Papaya originated in the tropics of the Americas, but is now widely cultivated around the world, particularly in the tropical climates of Asia, Africa and Polynesia. It is understood to have arrived in Australia around 1875, when a British physician discovered its medicinal properties and started using papaya to treat patients in a Brisbane hospital. The papaya industry in Australia is centred in the tropics, mostly around Innisfail and Mareeba in northern Queensland.
Papayas grow as single-stemmed trees with a crown of large leaves emerging from the highest part of the trunk. They normally live for about 5–10 years, although in commercial plantations they tend to be replanted every 3–4 years, or when they are too tall for easy harvesting.
The size and shape of the papaya fruit depends on the variety, but most are round, pear-shaped or oval, measuring 10–50cm and can weigh from 200g to more than 3kg. The firm flesh is either yellow or orange (red) with an abundance of tart and edible black seeds contained within the central cavity of the fruit.
Papaya production is labour intensive as fruit is produced year round and harvested weekly. However, it is a relatively easy industry to enter as the capital expenditure is not high and the first fruit is ready for harvest in less than a year. Because trees are replaced every few years, growers have some flexibility in entering and leaving the industry, depending on the economics of production.
Many papaya trees in Queensland were destroyed during Cyclone Larry in 2006 and to a lesser extent, during Cyclone Yasi in 2011. However, with government support the industry has developed a strategic plan that aims to develop the industry beyond its previous production levels. The peak body for papaya growers in Australia is Papaya Australia Ltd.
Facts and figures
- Papaya is an exotic tropical fruit that is mostly eaten fresh, but may be used in juices, nectars, purees, jams, jelly or as dried fruit
- Pawpaw (papaw) and Papaya are the same species but two very different fruit. Papaya has red flesh, while pawpaw is yellow, however in Australia the term papaya refers to both fruit
- The industry is relatively easy to enter due to low capital outlay and quick financial returns compared with other fruit or tree crops
- First harvest can take place nine months after planting and then the crop is harvested continually (weekly or twice a week) for the next two years
- The industry is susceptible to opportunistic growth and oversupply
- The fruit is extremely fragile and transporting it to markets can be a challenge.
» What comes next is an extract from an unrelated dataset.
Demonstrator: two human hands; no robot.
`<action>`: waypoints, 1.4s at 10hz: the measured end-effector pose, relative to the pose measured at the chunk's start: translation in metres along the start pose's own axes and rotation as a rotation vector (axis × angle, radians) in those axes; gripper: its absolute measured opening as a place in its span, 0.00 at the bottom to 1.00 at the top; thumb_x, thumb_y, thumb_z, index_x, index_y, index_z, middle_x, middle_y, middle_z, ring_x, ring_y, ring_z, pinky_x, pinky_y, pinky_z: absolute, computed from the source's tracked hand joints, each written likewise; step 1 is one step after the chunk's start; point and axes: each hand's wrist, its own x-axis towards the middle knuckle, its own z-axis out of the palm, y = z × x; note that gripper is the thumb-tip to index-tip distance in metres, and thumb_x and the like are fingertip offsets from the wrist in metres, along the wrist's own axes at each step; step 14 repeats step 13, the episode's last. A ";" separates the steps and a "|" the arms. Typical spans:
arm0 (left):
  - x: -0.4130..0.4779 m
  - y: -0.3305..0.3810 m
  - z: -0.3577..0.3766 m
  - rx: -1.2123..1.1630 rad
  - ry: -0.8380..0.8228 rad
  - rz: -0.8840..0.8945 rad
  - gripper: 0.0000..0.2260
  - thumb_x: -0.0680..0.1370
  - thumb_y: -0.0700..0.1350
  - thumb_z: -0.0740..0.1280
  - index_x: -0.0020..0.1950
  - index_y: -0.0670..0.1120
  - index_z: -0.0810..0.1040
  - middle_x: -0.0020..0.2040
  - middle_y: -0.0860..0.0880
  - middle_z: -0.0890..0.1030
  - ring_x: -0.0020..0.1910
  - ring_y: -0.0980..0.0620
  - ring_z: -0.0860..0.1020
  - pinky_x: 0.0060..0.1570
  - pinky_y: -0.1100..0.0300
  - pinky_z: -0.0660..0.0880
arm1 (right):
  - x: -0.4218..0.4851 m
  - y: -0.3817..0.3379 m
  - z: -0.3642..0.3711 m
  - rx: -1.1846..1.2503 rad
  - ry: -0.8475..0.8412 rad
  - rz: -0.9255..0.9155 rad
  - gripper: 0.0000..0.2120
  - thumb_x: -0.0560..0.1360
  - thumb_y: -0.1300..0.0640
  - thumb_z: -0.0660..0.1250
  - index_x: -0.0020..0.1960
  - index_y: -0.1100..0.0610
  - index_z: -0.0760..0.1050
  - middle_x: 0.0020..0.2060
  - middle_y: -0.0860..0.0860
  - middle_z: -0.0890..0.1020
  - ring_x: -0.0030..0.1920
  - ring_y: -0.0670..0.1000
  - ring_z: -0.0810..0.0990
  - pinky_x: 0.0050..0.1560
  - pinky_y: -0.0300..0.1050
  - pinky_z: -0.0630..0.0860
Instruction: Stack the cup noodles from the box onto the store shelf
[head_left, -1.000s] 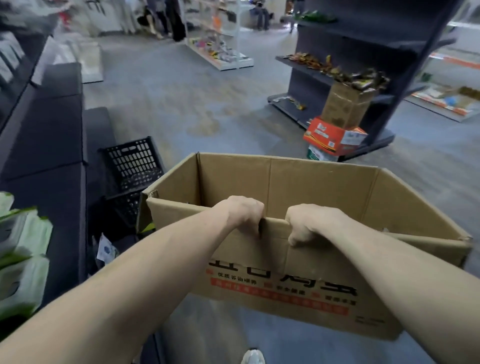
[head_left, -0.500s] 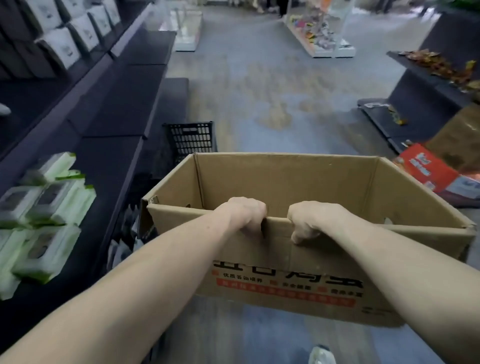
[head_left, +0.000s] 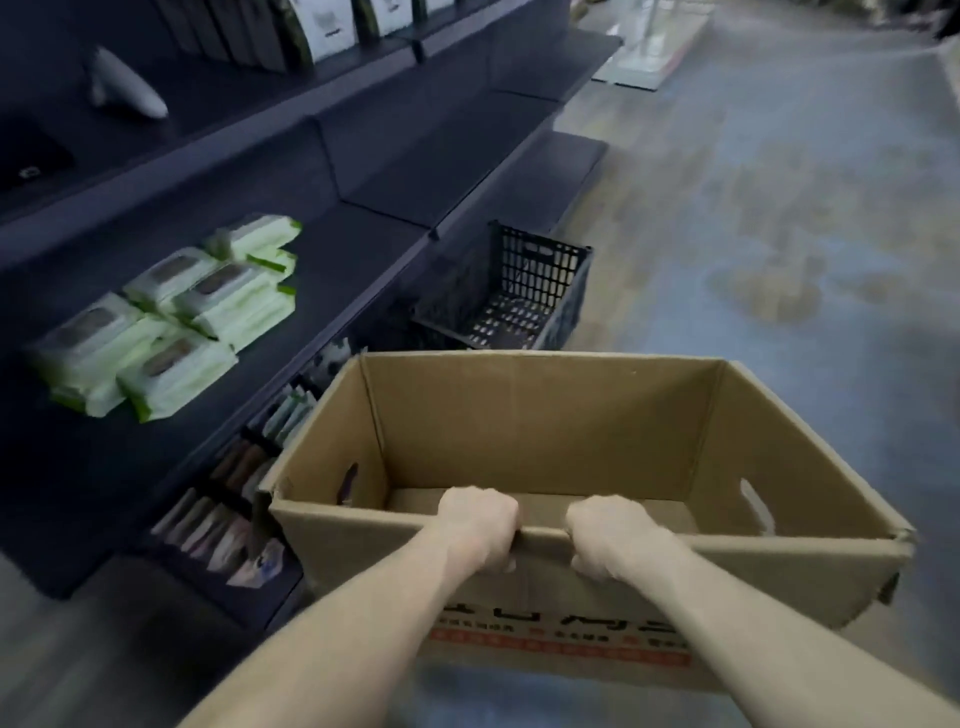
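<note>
Two bare forearms reach forward. Left hand (head_left: 480, 525) and right hand (head_left: 605, 535) close together, fingers curled over near rim of cardboard box (head_left: 545, 415), both gripping it. Box open-topped, carried just beside dark store shelf (head_left: 363, 249) on left. Visible strip of box bottom is plain cardboard; rest hidden behind near wall. Low tier left of box: small upright packets (head_left: 223, 514), blurred. Tier above: cluster of green-white soft packs (head_left: 171, 317). Beyond box: black mesh crate (head_left: 519, 291) against shelf base. Farther: grey floor (head_left: 779, 208), white-labelled packages (head_left: 324, 21) on top tier.
</note>
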 end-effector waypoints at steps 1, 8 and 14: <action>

In 2006, Cyclone Larry devastated the industry, with a total loss of between 65% and 95% of fruit-bearing trees. Since then, government support and an Australian Industry Strategic Plan have been implemented to ensure the industry recovers and exceeds former production levels in the future.
While Australian papaya production is very small compared with other countries and very small quantities of Australia’s papayas are exported. Almost all of the imports were from Fiji, with a small amount from Thailand.
Australia’s papayas are grown mainly in the tropical regions of Innisfail and Mareeba in northern Queensland. Small amounts are also grown in the Northern Territory, southern Queensland, the Kimberly and Carnarvon regions of Western Australia, and northern New South Wales.